Rent control was never a response to a tenant movement. It creates a tenant movement. And its repeal in 1994 effectively ended the tenant movement in Cambridge, Boston and Brookline. It also ended the Cambridge Civic Association (CCA), which began as a Republican “clean government” group in the 1940’s to remove corrupt Democratic city politicians, embraced rent control in the 1970s, easily won elections and dominated city politics by holding tight to rent control and rejecting all reforms – only to become nearly lifeless after rent control ended.

As Glenn Koocher, a 35-year observer of Cambridge politics, put it: “For the rent control leaders decades ago, it was never about housing: it was about control of the local political process, control of the public agenda, control in general – the driving force behind the enforced political correctness that defined Cambridge politics. The ‘tenant leaders’ had real, intelligent elected officials groveling at the feet of the four or five ideologues, theorists, control-freaks, psychos, and/or undiagnosed victims of Narcissistic Advocate Personality Disorder, the left over hard-lefties who forgot that the ’60s and ’70s were over and they lost. Responsible elected officials shook timidly as their political gonads shriveled at the prospects of being left off those tenant or CCA [endorsement] cards if they so much as hinted that any part of rent control should be changed.”

Cambridge tax base & tax rate, 1990-2004

In 1995, tax base is lowest when rent control ends; residential tax rate is highest to compensate for it.

Year Total real property
assessed values
Residential tax rate
(per $1,000)
2004 $ 7.63*
2003 $17,382,800,000 $ 7.26
2002 $16,532,000,000 $ 7.22
2001 $12,410,100,000 $ 9.21
2000 $10,763,200,000 $ 9.64
1999 $ 9,286,600,000 $11.05
1998 $ 7,254,700,000 $13.43
1997 $ 7,006,100,000 $13.02
1996 $ 6,783,000,000 $13.32
1995 $ 6,533,400,000 $14.17
1994 $ 6,576,200,000 $13.79
1993 $ 6,852,000,000 $13.33
1992 $ 7,621,900,000 $12.21
1991 $ 8,482,800,000 $10.13
1990 $ 8,360,300,000 $ 9.51

Small owners carry campaign; big owners sit on their hands

As the chart below clearly shows, small owners almost entirely funded this successful campaign against rent control. Small donations dominated; virtually 80% of all donations were $100 or less. SPOA was told not to expect any funding from the large “industry” group, and it got none. Only three local large owners contributed larger sums. By “large” owners we mean owning more than 100 units.

Donation to Cambridge Homeowners Coalition

Number of Donations
$10-40 163
$50-75 147
$80-100 155
$150-250 69
$300-500 36
$1,000 12
$2,500-10,000 3

Only those on the dole from Mom, Pop, Uncle Sam & taxpayers wanted rent control

The top line of this table is the notable finding.
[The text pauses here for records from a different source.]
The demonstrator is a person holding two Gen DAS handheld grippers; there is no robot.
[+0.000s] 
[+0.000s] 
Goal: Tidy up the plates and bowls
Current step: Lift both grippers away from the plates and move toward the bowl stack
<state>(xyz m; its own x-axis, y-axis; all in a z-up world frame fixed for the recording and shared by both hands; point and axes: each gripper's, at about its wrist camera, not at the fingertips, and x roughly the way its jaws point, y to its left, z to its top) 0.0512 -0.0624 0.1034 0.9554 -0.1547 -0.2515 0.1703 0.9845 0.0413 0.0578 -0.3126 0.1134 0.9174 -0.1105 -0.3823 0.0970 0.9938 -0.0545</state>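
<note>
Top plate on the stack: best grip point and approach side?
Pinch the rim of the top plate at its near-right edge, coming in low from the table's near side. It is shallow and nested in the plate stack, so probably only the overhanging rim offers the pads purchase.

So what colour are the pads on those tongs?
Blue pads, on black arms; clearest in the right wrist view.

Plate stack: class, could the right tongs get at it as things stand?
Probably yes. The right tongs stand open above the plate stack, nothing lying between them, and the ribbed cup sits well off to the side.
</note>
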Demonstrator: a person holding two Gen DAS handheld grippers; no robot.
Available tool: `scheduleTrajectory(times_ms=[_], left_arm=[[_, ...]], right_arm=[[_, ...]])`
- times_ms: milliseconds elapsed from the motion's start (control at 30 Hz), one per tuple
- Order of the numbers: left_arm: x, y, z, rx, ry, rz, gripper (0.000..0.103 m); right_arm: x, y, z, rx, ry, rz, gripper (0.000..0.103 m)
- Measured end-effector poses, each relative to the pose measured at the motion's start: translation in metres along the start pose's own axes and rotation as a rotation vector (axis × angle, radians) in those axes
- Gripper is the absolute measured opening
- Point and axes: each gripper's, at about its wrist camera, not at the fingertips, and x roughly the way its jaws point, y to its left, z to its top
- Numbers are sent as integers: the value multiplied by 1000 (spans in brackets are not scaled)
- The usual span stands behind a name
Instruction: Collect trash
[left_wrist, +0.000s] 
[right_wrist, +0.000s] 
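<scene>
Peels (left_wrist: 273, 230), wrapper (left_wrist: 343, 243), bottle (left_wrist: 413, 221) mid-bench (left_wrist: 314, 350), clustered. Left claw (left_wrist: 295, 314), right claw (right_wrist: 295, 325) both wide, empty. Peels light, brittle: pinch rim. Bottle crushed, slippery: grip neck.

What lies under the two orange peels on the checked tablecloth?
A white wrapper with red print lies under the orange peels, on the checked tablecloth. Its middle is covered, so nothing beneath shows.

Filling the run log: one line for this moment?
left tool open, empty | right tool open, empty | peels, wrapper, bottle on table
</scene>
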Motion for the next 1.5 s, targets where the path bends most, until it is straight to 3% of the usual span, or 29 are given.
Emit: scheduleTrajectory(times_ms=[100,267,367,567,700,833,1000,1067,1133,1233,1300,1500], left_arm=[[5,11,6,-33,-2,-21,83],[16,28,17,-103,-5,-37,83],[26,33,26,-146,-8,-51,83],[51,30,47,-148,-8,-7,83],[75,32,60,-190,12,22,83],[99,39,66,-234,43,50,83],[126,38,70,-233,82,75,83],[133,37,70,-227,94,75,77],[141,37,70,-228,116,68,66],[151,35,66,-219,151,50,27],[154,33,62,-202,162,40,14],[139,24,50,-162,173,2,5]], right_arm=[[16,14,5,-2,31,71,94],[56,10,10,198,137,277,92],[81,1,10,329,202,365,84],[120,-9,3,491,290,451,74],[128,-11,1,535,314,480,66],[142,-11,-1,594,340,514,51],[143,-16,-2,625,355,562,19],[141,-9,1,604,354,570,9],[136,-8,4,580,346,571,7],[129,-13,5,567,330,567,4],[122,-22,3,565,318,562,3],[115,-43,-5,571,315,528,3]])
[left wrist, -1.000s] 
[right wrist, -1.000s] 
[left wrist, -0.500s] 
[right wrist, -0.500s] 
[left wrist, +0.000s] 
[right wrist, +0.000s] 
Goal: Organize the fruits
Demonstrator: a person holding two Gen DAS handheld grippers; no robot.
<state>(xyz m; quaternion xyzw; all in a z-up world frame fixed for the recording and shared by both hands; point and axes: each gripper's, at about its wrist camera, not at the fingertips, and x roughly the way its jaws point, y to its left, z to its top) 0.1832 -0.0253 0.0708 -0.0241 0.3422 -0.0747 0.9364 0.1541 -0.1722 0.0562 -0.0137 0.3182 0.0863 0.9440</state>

It shows a high concentration of subsidized housing units for families OR a high concentration of student dormitories in those precincts that voted in favor of rent control.

Percent of voters in precinct voting YES on rent control Average no. of family public housing units per precinct Average no. of student dormitories (not rooms) per precinct
50% and over 149.4 units 6.4 dormitories
40% to 49% 108.1 units 1 dormitory
Under 40% 13.7 units 0.8 dormitory

Curiously, the elderly and disabled who live in subsidized housing did not vote for rent control. Here is another way to see it:

The four precincts voting 60% or more IN FAVOR OF rent control had the following:

% voting YES What’s in the precinct
Ward 2 Precinct 1 60.6% 443 public housing units (families)
Ward 2 Precinct 3 60.5% 9 MIT dormitories
Ward 7 Precinct 3 61.3% 17 Harvard dormitories
Ward 11 Precinct 1 64.6% 796 public housing units (families)

Conclusion: Average Joe Market-Rate Tenants had the lowest pro-rent-control vote compared to subsidized tenants and students, indicating that there is no grassroots tenant movement among those who would have been affected by rent control.